I walked from east of Bough Beech reservoir to Winkhurst Green this day and here's some of the amazing plants I found this day.
It' always a great feeling to find a new orchid site and here is a Violet Helleborine by a woodland path.
Two colour forms of Scarlet Pimpernel along a field edge
This beautiful colour variant is called:
Lysimachia arvensis f. carnea
(formerly Anagallis arvensis)
Fungi were just starting to put in an appearance. It's nice to find some in mint condition and not half eaten away by slugs.
Foxgloves are quite amazing plants and this one was late flowering with most in seed by this time.
What I thought was a white form of Dovesfoot Cranesbill (they're usually pink) turned out to be Cut-Leaved Cranesbill. It's easy to get a bit lazy and not check all the ID features on a plant, especially when you see them regularly. I didn't notice any leaves to this plant as it was so small amongst other vegetation, however, the long points on the hairy sepals can only be Cut leaved.

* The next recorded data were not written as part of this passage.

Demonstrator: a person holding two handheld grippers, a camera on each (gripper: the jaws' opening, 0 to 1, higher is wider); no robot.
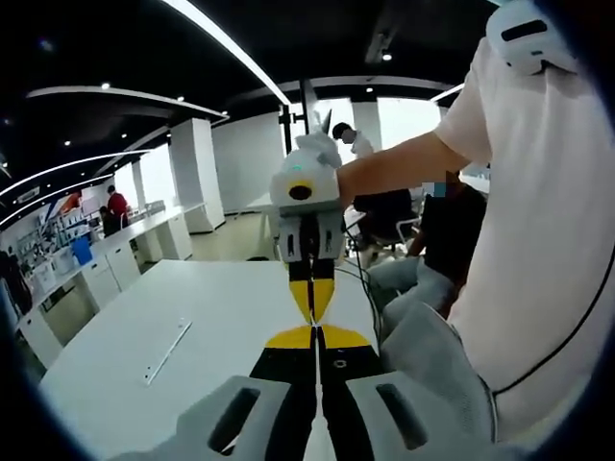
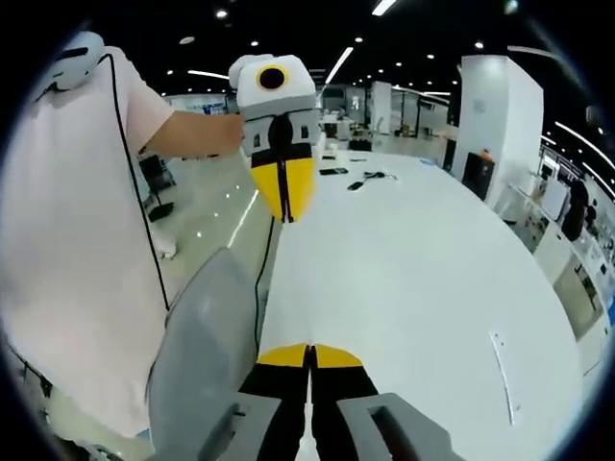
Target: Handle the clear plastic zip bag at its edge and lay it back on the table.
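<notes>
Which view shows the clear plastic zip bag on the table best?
Left gripper view: the clear plastic zip bag lies broader and more central there. Right gripper view shows it as a thin sliver near the picture's edge.

A long white table (image 1: 221, 317) runs down an open office hall under a black ceiling (image 1: 115, 48) crossed by curved light strips (image 1: 226, 43) and small spotlights. White square pillars (image 1: 197, 173) stand on a pale glossy floor (image 2: 216, 216), and white counters (image 1: 144, 235) line the far wall. Bright windows (image 1: 399, 120) glow at the hall's end, with dark chairs (image 1: 384, 216) near them.
</notes>
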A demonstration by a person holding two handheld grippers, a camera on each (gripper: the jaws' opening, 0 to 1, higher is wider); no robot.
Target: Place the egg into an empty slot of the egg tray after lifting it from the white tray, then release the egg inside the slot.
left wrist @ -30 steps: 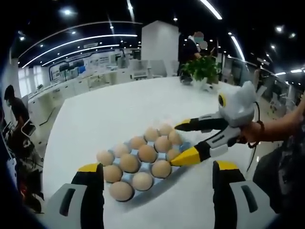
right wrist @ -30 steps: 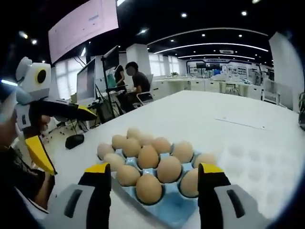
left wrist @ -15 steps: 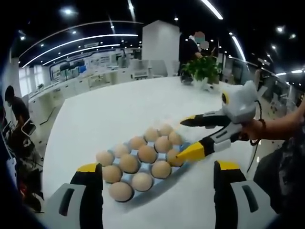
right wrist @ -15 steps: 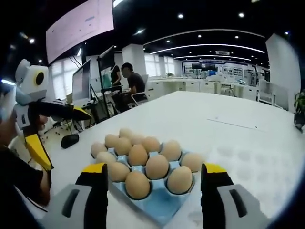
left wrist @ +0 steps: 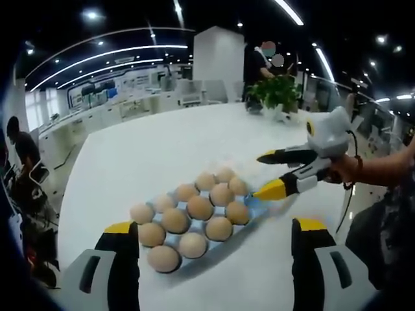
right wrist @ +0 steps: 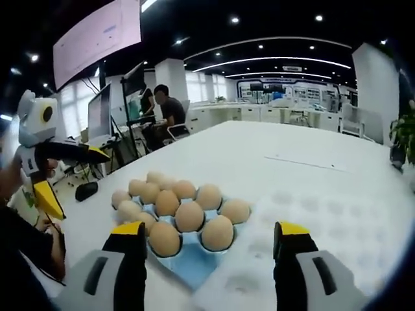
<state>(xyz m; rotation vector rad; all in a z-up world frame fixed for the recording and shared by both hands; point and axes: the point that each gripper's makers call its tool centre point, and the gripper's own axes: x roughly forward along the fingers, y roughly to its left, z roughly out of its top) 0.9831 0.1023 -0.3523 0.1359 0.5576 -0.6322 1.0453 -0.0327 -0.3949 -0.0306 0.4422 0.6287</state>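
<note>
Two views look across a broad white tabletop [left wrist: 149, 149]. On it sits a blue moulded egg tray [right wrist: 194, 272] filled with brown eggs [left wrist: 200, 207], just beside a white moulded tray [right wrist: 305, 220] with shallow hollows. Spread wide and holding nothing, the right gripper [left wrist: 275, 173] hovers near the blue tray's corner. Likewise spread and unloaded, the left gripper [right wrist: 65, 181] hangs off the tabletop's edge. A potted green plant [left wrist: 275, 94] stands at the far end.

No legible text, labels, brands or nos. in either view. Wall screen [right wrist: 97, 37], right gripper view: faint marks, too blurred to read.
</note>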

The tiny flowers of Spear-leaved Fluellen
I found a lot of botanical records up this green byway.
In a damp area of woodland was a massive stand of Fine-leaved Water-Dropwort
A Small Copper on a bedraggled Scentless Mayweed
A rural view
Lesser Spearwort is a Kent RPR species (Rare Plant Register) and as such I don't often see it.
I didn't realise that it's quite poisonous and can cause irritation just by gtting its sap on your skin.
I guess that's where the "flammula" came from in its name
Bush Vetch looking great
Yelow crucifers are a difficult group to identify and the habitat wasn't typical - a kerbstone on a rural road (which incidentally is a Kent Wildlife Trust Roadside Nature Reserve). However, the leaves were a giveway and a quick check in my books confirmed Marsh Yellow Cress
Another rural view
I thought this was a small Sun Spurge at first , but it turned out to be the rarer Broad-leaved Spurge
This is where a good macro photo comes in handy. The capsules are hairless and have hemispherical pimples on the surface. The four yellow cyathia glands are rounded. You need a clear photo like the one below to see these.
Betony isn't very common in Kent, so it's always a pleasure to find some.
I then found another Violet Helleborine, but the flowers were very pale compared to the one I found earlier.
That;'s all the plants featured for this trip, I hope you enjoyed reading about them.